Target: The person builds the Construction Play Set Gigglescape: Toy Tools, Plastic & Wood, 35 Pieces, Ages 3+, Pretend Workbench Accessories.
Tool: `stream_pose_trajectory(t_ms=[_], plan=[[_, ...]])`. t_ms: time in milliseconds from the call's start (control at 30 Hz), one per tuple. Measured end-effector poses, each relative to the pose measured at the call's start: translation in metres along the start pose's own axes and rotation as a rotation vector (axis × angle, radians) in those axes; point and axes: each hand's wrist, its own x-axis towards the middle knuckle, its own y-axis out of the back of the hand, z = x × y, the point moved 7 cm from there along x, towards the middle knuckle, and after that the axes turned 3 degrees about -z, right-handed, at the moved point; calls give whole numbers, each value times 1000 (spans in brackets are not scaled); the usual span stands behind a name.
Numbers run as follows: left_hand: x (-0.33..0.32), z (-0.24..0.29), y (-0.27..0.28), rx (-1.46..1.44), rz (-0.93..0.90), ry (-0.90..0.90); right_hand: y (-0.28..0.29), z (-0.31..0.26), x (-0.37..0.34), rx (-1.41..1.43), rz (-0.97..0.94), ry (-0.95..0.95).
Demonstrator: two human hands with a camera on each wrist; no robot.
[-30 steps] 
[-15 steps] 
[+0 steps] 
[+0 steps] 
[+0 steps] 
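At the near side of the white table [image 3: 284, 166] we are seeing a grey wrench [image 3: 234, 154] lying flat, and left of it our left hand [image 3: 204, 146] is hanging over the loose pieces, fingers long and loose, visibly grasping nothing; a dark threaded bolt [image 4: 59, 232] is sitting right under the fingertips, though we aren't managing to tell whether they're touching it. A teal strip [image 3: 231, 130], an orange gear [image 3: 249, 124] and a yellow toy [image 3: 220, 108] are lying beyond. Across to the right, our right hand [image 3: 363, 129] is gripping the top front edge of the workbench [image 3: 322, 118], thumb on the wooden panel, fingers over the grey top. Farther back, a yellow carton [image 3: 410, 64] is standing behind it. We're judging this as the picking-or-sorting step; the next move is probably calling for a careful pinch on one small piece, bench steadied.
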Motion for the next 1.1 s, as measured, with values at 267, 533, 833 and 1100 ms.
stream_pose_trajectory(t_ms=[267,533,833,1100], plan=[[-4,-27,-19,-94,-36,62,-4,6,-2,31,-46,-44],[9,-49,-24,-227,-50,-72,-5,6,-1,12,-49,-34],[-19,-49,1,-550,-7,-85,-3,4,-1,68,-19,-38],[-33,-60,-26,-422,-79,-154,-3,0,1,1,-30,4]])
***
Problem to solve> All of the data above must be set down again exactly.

Exercise solution>
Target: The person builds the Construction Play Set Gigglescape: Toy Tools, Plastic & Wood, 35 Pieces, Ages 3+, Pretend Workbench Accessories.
Tool: `stream_pose_trajectory(t_ms=[_], plan=[[_, ...]])`. t_ms: time in milliseconds from the call's start (control at 30 Hz), one per tuple. Measured end-effector poses, each relative to the pose measured at the call's start: translation in metres along the start pose's own axes and rotation as a rotation vector (axis × angle, radians) in those axes; point and axes: each hand's wrist, its own x-axis towards the middle knuckle, its own y-axis out of the back of the hand, z = x × y, the point moved 7 cm from there along x, towards the middle knuckle, and after that the axes turned 3 degrees about -z, right-handed, at the moved point; calls give whole numbers, each value times 1000 (spans in brackets are not scaled); the usual span stands behind a name.
Numbers run as follows: left_hand: x (-0.33..0.32), z (-0.24..0.29), y (-0.27..0.28), rx (-1.46..1.44), rz (-0.93..0.90), ry (-0.90..0.90); right_hand: y (-0.28..0.29), z (-0.31..0.26), x (-0.37..0.34), rx (-1.41..1.43), rz (-0.97..0.94), ry (-0.95..0.95).
Demonstrator: two human hands with a camera on each wrist; no robot.
[-30 steps] 
[-15 steps] 
[+0 steps] 
[+0 steps] 
[+0 steps] 
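At the near side of the white table [image 3: 284, 166] we are seeing a grey wrench [image 3: 234, 154] lying flat, and left of it our left hand [image 3: 204, 146] is hanging over the loose pieces, fingers long and loose, visibly grasping nothing; a dark threaded bolt [image 4: 59, 232] is sitting right under the fingertips, though we aren't managing to tell whether they're touching it. A teal strip [image 3: 231, 130], an orange gear [image 3: 249, 124] and a yellow toy [image 3: 220, 108] are lying beyond. Across to the right, our right hand [image 3: 363, 129] is gripping the top front edge of the workbench [image 3: 322, 118], thumb on the wooden panel, fingers over the grey top. Farther back, a yellow carton [image 3: 410, 64] is standing behind it. We're judging this as the picking-or-sorting step; the next move is probably calling for a careful pinch on one small piece, bench steadied.
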Motion for the next 1.1 s, as measured, with values at 267, 533, 833 and 1100 ms.
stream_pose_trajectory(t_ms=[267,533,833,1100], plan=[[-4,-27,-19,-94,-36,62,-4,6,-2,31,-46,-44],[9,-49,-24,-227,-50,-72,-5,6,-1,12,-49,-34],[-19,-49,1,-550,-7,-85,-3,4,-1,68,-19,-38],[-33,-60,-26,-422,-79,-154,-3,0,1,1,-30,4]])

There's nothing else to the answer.